Render freezes happen when a computer has too little RAM to process a scene. In that case (prooved on Win XP back in the days) a render will start and carry on for some time until it reaches a more demanding render bucket. Usually it may be a bucket containing objects or glass / reflective surfaces. If it is too much for a system to take on, Terragen will return an error and a bucket (along with the core that was scheduled to process it) will be irreversibly dropped out from the rendering. When another problematic bucket is about to be rendered it may, likewise, be dropped again.
If a scene is very complex and this situation goes on and repeats itself, you may suddenly find yourself in a situation when there are no more "free" CPU cores left to process an image.

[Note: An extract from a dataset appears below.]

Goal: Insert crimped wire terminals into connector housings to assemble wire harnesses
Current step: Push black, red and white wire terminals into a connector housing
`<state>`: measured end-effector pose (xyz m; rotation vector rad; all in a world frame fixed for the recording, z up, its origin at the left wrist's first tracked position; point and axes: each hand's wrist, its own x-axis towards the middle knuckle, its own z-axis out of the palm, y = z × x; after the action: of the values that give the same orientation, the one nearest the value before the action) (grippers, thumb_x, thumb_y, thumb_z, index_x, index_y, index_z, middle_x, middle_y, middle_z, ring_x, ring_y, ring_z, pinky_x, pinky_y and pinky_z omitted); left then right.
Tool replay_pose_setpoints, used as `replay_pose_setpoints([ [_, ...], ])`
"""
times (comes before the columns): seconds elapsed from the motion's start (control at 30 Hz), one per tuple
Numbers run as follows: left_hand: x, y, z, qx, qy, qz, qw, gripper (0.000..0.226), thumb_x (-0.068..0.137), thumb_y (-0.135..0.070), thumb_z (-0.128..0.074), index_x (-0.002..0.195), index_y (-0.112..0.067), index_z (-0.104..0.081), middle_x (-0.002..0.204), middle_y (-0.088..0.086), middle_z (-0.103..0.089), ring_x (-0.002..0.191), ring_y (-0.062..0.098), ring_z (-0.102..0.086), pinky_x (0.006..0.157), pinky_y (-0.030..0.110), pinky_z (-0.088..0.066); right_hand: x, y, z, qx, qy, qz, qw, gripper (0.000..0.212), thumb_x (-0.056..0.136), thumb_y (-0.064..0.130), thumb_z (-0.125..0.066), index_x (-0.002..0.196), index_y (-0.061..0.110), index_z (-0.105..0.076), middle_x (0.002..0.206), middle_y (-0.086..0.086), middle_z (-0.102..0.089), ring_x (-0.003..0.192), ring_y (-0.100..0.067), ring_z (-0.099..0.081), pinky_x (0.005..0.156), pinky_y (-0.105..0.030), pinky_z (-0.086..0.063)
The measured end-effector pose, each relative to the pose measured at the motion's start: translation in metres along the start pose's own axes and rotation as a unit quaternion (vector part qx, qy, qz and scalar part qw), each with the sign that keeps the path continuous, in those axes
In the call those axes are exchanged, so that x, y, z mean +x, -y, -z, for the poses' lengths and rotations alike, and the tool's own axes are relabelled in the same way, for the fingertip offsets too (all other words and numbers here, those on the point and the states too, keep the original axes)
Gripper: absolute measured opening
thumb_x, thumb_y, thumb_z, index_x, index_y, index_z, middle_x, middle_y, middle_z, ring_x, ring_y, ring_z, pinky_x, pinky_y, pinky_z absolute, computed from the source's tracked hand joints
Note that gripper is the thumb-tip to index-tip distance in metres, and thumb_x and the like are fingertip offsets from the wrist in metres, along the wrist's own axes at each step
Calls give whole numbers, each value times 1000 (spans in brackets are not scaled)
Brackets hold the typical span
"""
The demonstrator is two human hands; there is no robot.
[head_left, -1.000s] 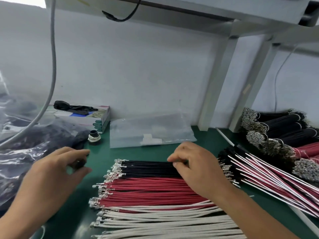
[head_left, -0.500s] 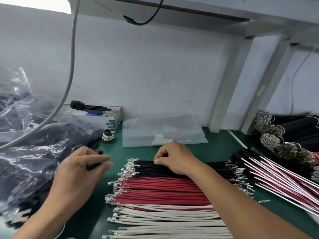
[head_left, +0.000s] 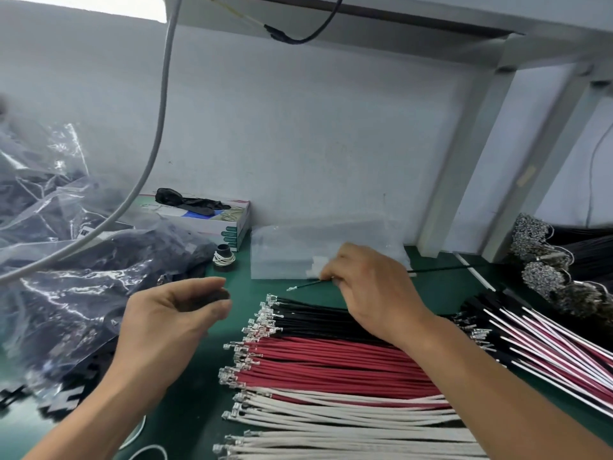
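My right hand [head_left: 371,290] pinches a single black wire [head_left: 310,284] lifted above the piles, its metal terminal pointing left toward my left hand. My left hand [head_left: 172,313] pinches a small black connector housing [head_left: 217,297] between thumb and fingers. Below lie rows of crimped wires on the green mat: black wires [head_left: 308,317], red wires [head_left: 318,363] and white wires [head_left: 331,423], terminals facing left.
Clear bags of black housings [head_left: 83,287] fill the left. A glove box [head_left: 212,220], a small black spool [head_left: 224,258] and a flat clear bag [head_left: 292,254] sit at the back. Assembled harnesses [head_left: 547,343] and bundled black wires [head_left: 564,260] lie right.
My right hand has lifted one black wire out of the black pile and raised it. My left hand has stayed near the bags with the housing.
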<state>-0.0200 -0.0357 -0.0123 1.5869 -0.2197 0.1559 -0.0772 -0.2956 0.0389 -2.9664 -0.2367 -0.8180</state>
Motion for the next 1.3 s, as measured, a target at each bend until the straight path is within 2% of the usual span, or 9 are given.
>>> replay_pose_setpoints([
  [0.13,-1,-1,-1,0,23,14,1000,29,75,-1,-85,93,-23,-81,82,-5,-81,76,16,-76,53,17,-58,-8,-3,-15,73,33,-74,994,27,92,8,-65,103,30,-76,91,15,-58,89,-6,-59,74,-22,-46],
  [0.23,-3,-2,-3,20,40,-9,999,32,79,6,-81,92,-24,-82,86,-5,-81,82,18,-75,61,20,-60,-8,-3,-13,83,28,-95,992,29,94,11,-66,112,32,-75,90,15,-55,84,-3,-53,73,-22,-45],
  [0.37,-7,-9,-4,-1,93,-18,996,39,81,9,-77,103,-22,-80,90,-2,-81,83,16,-76,62,18,-59,-23,4,12,59,-67,-51,995,23,91,8,-68,103,25,-78,86,15,-51,77,0,-48,66,-8,-33],
  [0.47,-15,-16,-10,-52,126,7,991,39,70,-2,-83,105,-18,-80,89,4,-81,80,22,-78,58,20,-59,-49,16,25,58,-122,-26,990,8,86,25,-75,93,29,-76,84,19,-51,76,2,-48,67,-5,-35],
  [0.57,-24,-22,-14,-62,146,6,987,30,63,-16,-81,92,-22,-84,87,7,-81,73,26,-77,52,24,-58,-67,29,20,123,-148,-44,980,5,84,30,-75,88,28,-77,81,18,-53,76,-3,-55,68,-8,-39],
  [0.8,-33,-22,-19,-40,194,6,980,39,61,-12,-86,96,-27,-83,89,8,-81,71,19,-76,60,20,-58,-73,36,6,228,-145,-59,961,18,88,16,-73,103,24,-80,83,12,-57,75,-12,-59,64,-25,-49],
  [1.03,-36,-25,-20,-24,201,13,979,33,56,-24,-87,89,-25,-84,83,11,-80,67,20,-74,63,21,-59,-74,37,3,232,-120,-37,965,19,90,17,-73,105,27,-80,81,13,-53,74,-11,-56,60,-30,-50],
  [1.2,-36,-26,-20,-15,196,8,980,26,60,-18,-86,85,-24,-85,84,8,-80,71,20,-75,69,23,-61,-74,38,2,239,-95,-37,966,20,89,16,-74,105,28,-80,80,12,-53,73,-11,-56,61,-31,-50],
  [1.3,-37,-27,-19,-19,212,17,977,27,57,-17,-87,84,-22,-85,82,9,-80,68,17,-75,64,19,-58,-74,40,1,250,-90,-39,963,22,89,13,-74,105,26,-80,80,9,-55,74,-13,-57,61,-34,-51],
])
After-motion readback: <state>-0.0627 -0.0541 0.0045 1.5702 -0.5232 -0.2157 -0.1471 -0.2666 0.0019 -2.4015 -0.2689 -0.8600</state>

By then, you are left with the image being still technically rendered (timer still ticking) but having dysfunctional render buckets that prevent CPU cores from rendering any further.

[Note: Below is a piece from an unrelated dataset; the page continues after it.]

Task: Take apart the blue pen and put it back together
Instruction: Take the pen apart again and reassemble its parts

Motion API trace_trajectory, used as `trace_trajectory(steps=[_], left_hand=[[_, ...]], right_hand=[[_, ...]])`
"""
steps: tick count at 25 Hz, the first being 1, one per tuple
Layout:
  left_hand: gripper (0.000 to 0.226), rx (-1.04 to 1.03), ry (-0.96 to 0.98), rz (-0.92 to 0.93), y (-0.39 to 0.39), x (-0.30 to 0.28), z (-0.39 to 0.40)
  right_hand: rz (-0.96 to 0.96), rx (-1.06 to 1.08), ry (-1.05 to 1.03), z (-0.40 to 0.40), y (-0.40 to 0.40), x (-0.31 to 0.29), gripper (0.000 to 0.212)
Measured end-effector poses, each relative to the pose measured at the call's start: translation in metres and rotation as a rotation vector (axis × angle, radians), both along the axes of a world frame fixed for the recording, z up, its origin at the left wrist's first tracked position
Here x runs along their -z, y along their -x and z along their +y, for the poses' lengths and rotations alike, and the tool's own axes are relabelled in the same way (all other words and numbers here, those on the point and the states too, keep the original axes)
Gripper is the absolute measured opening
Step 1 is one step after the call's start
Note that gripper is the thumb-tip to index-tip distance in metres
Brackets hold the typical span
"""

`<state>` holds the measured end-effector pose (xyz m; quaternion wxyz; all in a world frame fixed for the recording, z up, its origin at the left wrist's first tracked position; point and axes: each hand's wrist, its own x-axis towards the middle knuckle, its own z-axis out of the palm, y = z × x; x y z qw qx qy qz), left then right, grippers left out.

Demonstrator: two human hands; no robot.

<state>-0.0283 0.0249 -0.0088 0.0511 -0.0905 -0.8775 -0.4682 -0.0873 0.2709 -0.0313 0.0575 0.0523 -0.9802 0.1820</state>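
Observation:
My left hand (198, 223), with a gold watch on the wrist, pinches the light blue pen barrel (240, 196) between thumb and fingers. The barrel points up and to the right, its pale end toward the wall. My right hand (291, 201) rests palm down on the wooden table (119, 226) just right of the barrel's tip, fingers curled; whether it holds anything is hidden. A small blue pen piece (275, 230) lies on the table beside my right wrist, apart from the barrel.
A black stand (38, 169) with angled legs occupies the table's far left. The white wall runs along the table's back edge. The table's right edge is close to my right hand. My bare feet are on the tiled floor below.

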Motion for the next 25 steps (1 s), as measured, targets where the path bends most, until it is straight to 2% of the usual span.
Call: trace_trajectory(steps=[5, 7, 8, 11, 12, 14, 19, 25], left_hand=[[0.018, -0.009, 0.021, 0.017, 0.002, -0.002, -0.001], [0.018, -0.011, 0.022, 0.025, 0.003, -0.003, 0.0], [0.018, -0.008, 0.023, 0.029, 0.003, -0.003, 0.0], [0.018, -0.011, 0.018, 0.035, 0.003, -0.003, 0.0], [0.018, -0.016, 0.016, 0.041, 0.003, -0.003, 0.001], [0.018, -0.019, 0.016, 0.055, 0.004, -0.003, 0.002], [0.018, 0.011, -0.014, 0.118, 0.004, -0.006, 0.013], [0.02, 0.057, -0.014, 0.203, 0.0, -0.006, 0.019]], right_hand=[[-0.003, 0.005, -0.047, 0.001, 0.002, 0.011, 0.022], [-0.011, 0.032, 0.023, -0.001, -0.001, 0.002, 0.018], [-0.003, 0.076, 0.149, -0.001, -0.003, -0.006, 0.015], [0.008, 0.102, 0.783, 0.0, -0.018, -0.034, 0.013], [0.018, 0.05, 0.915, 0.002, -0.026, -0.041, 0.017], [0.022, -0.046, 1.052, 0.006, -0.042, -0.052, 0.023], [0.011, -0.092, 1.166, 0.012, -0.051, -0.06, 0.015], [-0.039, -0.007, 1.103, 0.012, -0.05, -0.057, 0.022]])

Render freezes are very rare if you have anywhere close or above 8GB RAM. If you have that much RAM, I would suggest to repost in the "Terragen Support" section, because the root of the problem might be different.
You may also try what ajcgi, correctly, suggests and render your image in small "crop renders". Crop renders generally fair better in limited RAM environment. This technique may be burdensome however, as you can never really tell what size the cropped area should be for it to successfully bypass RAM limitations. You don't want to make forty crop renders to keep errors from occurring. But also, you don't want to render a crop and find out that, after all, it was still too large for your system to handle.